Thursday, April 17, 2014

(Article first published as Top Weight Loss Exercises to Burn Fat on Technorati.)
Lack of physical activity and poor dietary lifestyle are having a devastating effect on our health and longevity. As the number of Americans falling in the overweight or obese range approaches 3 out of every 4 children and adults, health conscious individuals understand the importance of eating healthy and increasing exercise intensity to lose weight and live a longer life.

While limiting the type and quantity of calories consumed is essential to any weight loss program, the type and duration of exercise performed on a regular basis provides the fuel to burn fat and improve the critical bio-markers of health.

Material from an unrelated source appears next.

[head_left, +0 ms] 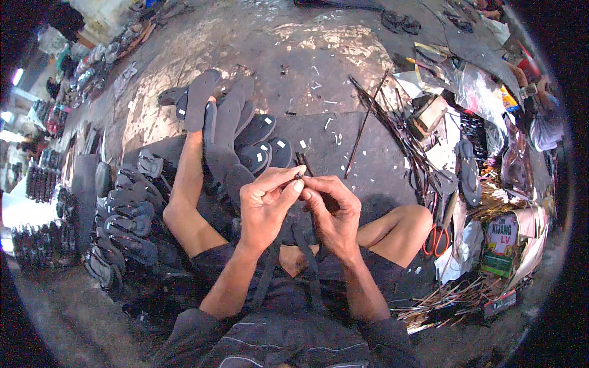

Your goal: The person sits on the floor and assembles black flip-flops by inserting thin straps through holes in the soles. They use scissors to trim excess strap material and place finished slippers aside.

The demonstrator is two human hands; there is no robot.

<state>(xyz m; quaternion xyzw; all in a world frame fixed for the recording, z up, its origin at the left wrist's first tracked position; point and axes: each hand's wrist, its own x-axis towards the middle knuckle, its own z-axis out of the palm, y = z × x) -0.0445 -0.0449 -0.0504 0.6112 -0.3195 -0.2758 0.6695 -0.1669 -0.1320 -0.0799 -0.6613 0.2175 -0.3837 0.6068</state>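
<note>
In front of my lap, my left hand (265, 199) and my right hand (336, 214) meet, thumbs and fingertips pinched together. Between them is a small dark end of what looks like a black sandal strap (268, 273); its two bands hang below the hands in a V over my lap. The fingertips partly hide the pinched end. Just beyond the hands, short dark strips (305, 162) lie on a dark mat. Black sandals (256, 129) with small white labels lie beyond my left hand, beside a stack of dark soles (221, 132).
More black sandals (130, 224) are piled at my left. On the right lie a bundle of long dark strips (396, 135), orange-handled scissors (436, 239), a pale block (429, 115), plastic bags and thin offcuts (445, 303). White scraps dot the mat (380, 168). My bent legs flank the work.
</note>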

Resistance training and aerobic conditioning are the two key forms of exercise, and both should be combined as part of a routine to improve overall health. To fuel quick weight loss, the following cardio exercises are proven to deliver results.

Running and Jogging
There is no better form of exercise to burn fat than running and jogging. There’s no special equipment required and local roads provide the perfect training environment. Add in hilly terrain or increase speed to have a major impact on fat metabolism. Running can burn 600 to 1000 calories per hour, but may not be for everyone due to the risk of knee injury.

Bicycling
Bicycling is an excellent choice to drop extra pounds, and provides a low impact lower body workout. Depending on the course, biking can burn 500 to 1000 calories in an hour and it requires minimal training. Cycling is a fun form of exercise, and risk of injury can be minimized by wearing a helmet and choosing a route with minimal traffic.

Swimming
Swimming is a low impact cross-training aerobic exercise which works all major muscle groups. Working against the resistance of the water helps to build endurance which increases metabolism for many hours after the exercise is finished. Swimming for 30 minutes will burn up to 400 calories, has a low risk of injury and is just plain fun.

Step Aerobics
Step aerobics provides a high intensity lower body workout which increases heart rate and lowers blood pressure, both contribute to lowered risk of heart disease. Step equipment is inexpensive and when combined with invigorating dance music, makes an ideal tool in your weight loss arsenal. Try joining a structured class for motivation and to meet new friends with a common interest.

Walking
Walking is the most popular form of exercise, as it appeals to all age groups and requires no special equipment. Studies confirm that walking at a moderate to fast pace lowers the risks of heart disease, diabetes, stroke and cancer when done for at least 30 minutes, 5 days a week. Although walking may not burn calories as quickly as other aerobic exercises, it does lead to steady weight loss, burning close to 200 calories in 30 minutes.

Fuel your weight loss regimen by combining a reduced calorie diet with an aerobic conditioning exercise program. For best results, find a family member or friend who can provide the necessary motivation you’ll need to make this a permanent lifestyle change. Exercise is the essential key to a slimmer you, and a healthier life.